Cardiac, vascular surgeries fuel increase in acute dialysis
Nausheen F. Siddiqui, MD, of the University of Toronto in Ontario, and colleagues used data from the university’s healthcare database on all consecutive patients 18 years and older in Ontario who underwent elective surgery at 118 hospitals between 1995 and 2009. They linked data from discharge records, physician claims on insurance records and a registry that included vital statistics on of all permanent residents in Ontario for the study.
Their goal was to identify trends over time to help find potential opportunities for mitigating these events.
The surgeries were categorized as abdominal, cardiac, retroperitoneal, thoracic and vascular. They excluded emergent and urgent surgeries and limited surgical procedures to during the same stay to the first surgery. Their primary outcome was acute dialysis. The secondary outcomes were death within 90 days of surgery and chronic dialysis for those who received acute dialysis and survived beyond 90 days.
The final study group consisted of 552,672 patients. They noted that both the age and comorbidities of these patients increased during the 15-year study period. The annual number of vascular surgeries decreased slightly during that time while cardiac and thoracic surgeries increased.
Siddiqui and colleagues found that 0.4 percent of patients received acute dialysis within 14 days of surgery. The incidence ticked up from 0.2 percent in 1995 to 0.6 percent in 2009, with increases occurring primarily among patients who underwent cardiac and vascular surgeries. First treatment started at a median of two days after surgery in 2009 compared with five days in 1995. Forty-two percent of patients who received acute dialysis died within 90 days and among survivors, 27.2 percent needed chronic dialysis.
“In recent years, as many as one in 80 patients had their cardiac surgery complicated by acute dialysis, compared with one in 390 in 1995,” they wrote. “Similarly, in recent years, as many as one in 85 patients had their vascular surgery complicated by acute dialysis, compared with one in 230 in 1995.”
They observed a three-fold increase in the use if dialysis in their sample of surgeries, primarily due to vascular and cardiac surgeries. The authors attributed some of their findings to changes in the patient population. They wrote that there likely was a higher risk for acute kidney injury among older and sicker patients, and that the increasing use of less invasive procedures made these patients candidates for surgeries.
“For example, patients who undergo cardiac surgery today may primarily be those with diffuse coronary lesions not amenable to angioplasty, or those who need concomitant valve repair; such patients might be expected to have higher rates of acute kidney injury than their predecessors,” Siddiqui et al suggested.
They also observed that the proportion of patients with perioperative chronic kidney disease increased during the study period, and they are at high risk of acute kidney injury. “This group, with reduced renal reserve, may be contributing to trends in starting dialysis earlier,” they wrote, as well as efforts to consult nephrologists earlier and greater access to dialysis. But despite these trends, they wrote, survival remained poor.
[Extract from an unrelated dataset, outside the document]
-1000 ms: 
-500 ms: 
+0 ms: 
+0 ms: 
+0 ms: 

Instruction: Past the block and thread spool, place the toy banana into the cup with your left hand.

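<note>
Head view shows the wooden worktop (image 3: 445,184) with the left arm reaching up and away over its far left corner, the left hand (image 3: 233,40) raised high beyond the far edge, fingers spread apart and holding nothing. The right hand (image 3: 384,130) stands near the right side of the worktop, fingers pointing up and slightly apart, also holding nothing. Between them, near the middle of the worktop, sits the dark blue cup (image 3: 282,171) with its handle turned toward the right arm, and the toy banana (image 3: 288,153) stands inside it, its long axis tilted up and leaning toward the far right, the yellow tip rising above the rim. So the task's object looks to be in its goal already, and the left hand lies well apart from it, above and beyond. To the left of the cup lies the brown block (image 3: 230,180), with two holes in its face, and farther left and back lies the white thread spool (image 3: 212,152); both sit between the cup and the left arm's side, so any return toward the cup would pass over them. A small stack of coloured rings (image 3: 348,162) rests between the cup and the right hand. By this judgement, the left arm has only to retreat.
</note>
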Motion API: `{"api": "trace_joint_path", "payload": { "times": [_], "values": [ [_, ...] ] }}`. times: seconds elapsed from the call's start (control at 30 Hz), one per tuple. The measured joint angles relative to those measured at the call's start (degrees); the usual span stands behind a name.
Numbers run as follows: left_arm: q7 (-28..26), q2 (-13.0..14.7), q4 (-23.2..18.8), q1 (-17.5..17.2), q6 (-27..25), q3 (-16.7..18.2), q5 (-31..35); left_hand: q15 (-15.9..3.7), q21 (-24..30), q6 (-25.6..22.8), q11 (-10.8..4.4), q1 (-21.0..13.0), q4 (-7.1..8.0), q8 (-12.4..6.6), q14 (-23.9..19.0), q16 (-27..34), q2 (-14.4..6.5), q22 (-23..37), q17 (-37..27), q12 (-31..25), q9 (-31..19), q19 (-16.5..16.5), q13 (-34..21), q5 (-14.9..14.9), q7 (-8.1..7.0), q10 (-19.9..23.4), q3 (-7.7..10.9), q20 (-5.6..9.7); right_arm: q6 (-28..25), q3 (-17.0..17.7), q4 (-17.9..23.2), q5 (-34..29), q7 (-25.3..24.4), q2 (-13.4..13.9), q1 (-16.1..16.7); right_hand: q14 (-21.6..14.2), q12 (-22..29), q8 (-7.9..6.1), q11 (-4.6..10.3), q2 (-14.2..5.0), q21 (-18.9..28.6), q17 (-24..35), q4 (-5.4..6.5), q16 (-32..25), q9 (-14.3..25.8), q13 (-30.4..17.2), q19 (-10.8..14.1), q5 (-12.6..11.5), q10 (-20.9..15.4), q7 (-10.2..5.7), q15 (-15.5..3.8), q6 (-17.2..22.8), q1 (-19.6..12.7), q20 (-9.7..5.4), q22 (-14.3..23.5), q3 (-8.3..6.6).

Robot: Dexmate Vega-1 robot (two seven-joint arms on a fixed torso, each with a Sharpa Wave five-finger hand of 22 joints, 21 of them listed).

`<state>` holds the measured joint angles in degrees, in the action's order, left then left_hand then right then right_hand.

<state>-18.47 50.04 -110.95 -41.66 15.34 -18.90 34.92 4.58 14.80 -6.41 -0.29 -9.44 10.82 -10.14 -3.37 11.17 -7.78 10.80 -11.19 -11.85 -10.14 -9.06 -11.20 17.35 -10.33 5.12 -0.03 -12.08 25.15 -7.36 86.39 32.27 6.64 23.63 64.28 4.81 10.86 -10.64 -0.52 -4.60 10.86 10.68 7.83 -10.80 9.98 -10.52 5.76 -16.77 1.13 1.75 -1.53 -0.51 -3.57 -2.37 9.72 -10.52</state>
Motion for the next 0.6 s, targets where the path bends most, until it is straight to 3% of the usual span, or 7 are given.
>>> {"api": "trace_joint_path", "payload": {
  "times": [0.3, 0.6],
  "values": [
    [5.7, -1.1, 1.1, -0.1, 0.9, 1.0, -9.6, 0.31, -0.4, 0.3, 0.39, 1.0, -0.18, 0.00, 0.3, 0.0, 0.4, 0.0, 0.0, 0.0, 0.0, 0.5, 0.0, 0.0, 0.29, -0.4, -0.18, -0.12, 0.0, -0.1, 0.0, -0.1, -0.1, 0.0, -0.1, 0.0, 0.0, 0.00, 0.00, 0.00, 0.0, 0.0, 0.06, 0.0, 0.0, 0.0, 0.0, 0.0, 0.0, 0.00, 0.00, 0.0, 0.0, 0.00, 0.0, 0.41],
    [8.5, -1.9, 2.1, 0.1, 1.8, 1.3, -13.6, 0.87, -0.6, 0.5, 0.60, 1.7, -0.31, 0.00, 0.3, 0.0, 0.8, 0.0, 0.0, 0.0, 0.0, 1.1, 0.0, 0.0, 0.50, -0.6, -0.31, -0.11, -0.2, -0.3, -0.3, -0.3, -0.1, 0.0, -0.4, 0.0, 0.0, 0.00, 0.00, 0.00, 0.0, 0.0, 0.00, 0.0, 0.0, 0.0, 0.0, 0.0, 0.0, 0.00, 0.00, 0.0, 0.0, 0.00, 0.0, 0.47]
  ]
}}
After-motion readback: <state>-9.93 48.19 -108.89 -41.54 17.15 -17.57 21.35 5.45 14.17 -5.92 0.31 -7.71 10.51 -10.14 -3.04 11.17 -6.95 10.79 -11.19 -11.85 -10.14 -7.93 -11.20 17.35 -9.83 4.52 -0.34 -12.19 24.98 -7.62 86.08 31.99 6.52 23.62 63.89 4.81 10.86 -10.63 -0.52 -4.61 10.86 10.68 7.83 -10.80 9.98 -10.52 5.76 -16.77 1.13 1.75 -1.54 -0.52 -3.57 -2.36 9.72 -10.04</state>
They pointed out limitations in their study, including lack of patient characteristics at the initiation of dialysis and lack of laboratory results. But their study provided findings on trends and outcomes that could be useful for future research, according to the authors.
“Our results should prompt renewed efforts to develop and test interventions to prevent severe acute kidney injury and to attenuate the high burden of death and end-stage renal disease after such injury has occurred,” they concluded.